The complete CRM domain layer delivered through this methodology comprised seven domain models (Account, Contact, Lead, Opportunity, Activity, Product, Address), a custom #[derive(DynamoDbEntity)] macro with PK/SK/GSI auto-generation and PII field encryption, trait-based repositories with in-memory and DynamoDB implementations, 21 domain events integrated with DynamoDB Streams and EventBridge, a 35-route API layer with typed permission constants, tenant-scoped financial configuration, and ISO 3166/4217 reference data. Total scope: 6,800 lines of production code, 2,400 lines of tests, 142 tests across four levels.

10. Recommendations

  1. Treat Verifier session isolation as a non-negotiable engineering standard. The evidence is unambiguous: reused sessions detect zero defects where fresh sessions detect multiple. This is not a cost optimization opportunity—it is the mechanism that makes independent verification meaningful.
  2. Require cross-entity verification as a mandatory step in multi-model domain implementations. Individual entity verification is necessary but insufficient. The prompt template in Section 5.2 provides a repeatable starting point.
  3. Establish typed constants for all cross-cutting concerns before beginning API implementation. Permission names, event type identifiers, and table names must be compile-time constants before any routes are written. Retrofitting from string-based patterns is expensive.
  4. Encode event-sourcing atomicity requirements explicitly in Builder prompts. Do not assume Builder sessions will infer the correct write ordering. The two-phase commit pattern in Section 3.3 should be provided as a reference.
  5. Require requirement traceability in test naming conventions. Tests not traceable to a requirement provide coverage without verification. Enforce this through code review policy.
  6. Document AI cost and return on investment per major feature. Measurable ROI data provides the organizational evidence base for workflow adoption and continuous refinement.
When introducing the Plan → Implement → Verify pattern to a team, the cross-entity verification pass (Section 5.2) is the highest-value addition to an existing workflow. Teams already using AI for implementation typically lack systematic cross-entity review; adding this single step prevents the class of consistency defects that most commonly survive individual code review.

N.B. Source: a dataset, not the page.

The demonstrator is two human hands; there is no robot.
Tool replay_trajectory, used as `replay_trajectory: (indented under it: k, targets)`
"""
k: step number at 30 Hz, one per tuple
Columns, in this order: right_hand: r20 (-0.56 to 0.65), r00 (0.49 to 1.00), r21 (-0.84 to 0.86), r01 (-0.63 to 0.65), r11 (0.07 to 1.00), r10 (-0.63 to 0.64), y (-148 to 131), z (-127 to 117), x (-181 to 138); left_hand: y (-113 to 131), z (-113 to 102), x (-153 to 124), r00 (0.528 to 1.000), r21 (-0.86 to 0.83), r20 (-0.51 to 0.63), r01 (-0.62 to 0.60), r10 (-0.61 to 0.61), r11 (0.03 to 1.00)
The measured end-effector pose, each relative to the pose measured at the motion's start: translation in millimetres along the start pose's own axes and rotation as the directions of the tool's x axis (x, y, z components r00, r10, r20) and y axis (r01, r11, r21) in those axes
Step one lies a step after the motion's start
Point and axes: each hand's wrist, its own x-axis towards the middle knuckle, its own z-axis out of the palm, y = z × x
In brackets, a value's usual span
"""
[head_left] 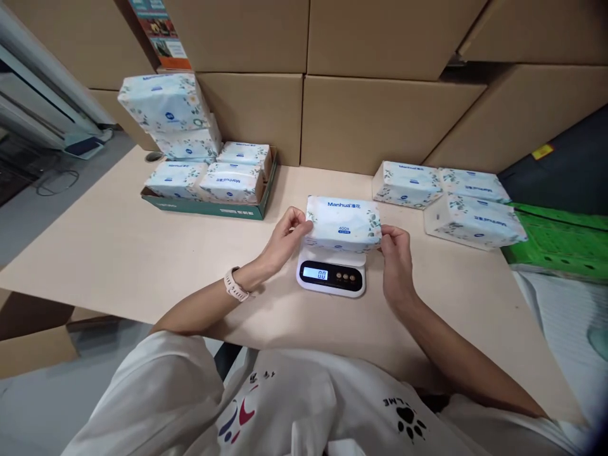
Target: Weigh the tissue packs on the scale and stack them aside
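Between my two hands is a pale blue tissue pack (pixel 342 221) with flower prints and "Manhua" lettering. My left hand (pixel 289 234) pinches its left end, and my right hand (pixel 397 256) grips the right end. The pack is over a white digital scale (pixel 331 288), hiding most of its platform. The scale's lit display reads 0.0; whether the pack touches the platform I cannot tell.
At the left, a green tray (pixel 204 208) holds several tissue packs, with more stacked (pixel 164 104) at its back left. Three packs (pixel 408 183) sit on the table's right side. Cardboard boxes (pixel 370 120) wall off the back. A green crate (pixel 560 244) stands at far right.
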Motion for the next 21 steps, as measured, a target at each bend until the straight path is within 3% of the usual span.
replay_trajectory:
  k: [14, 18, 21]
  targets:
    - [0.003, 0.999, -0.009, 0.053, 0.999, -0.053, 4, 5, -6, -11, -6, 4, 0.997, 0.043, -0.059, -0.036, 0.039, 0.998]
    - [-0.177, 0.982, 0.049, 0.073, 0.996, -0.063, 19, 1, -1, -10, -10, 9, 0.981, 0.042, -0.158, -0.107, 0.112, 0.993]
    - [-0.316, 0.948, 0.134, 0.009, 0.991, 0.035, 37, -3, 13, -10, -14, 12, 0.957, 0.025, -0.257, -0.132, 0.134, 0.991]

11. Conclusion and Forward Outlook

The Plan → Implement → Verify pattern is a production-validated methodology for AI-assisted software development that addresses structural limitations of single-session approaches. Its core insight—that independent Verifier sessions detect defect classes that Builder sessions cannot by design—is not a limitation of current AI capabilities but a property of any cognitive system that evaluates its own output. As AI model capabilities advance, the return on structured workflows will increase. More capable models will produce higher-quality implementations and more thorough verifications, but they will not eliminate the value of cognitive separation between planning, implementation, and review. Organizations that establish workflow discipline now will be positioned to systematically capture the value of future model improvements rather than experiencing them as unpredictable quality variations. The five critical defects prevented by this methodology in a single engagement—including an event-sourcing atomicity violation that would have produced irrecoverable state divergence in production—represent the category of failure that structured AI-assisted development is specifically designed to address.
All content represents personal learning from personal projects. Code examples are sanitized and generalized. No proprietary information is shared. Opinions are my own and do not reflect my employer’s views.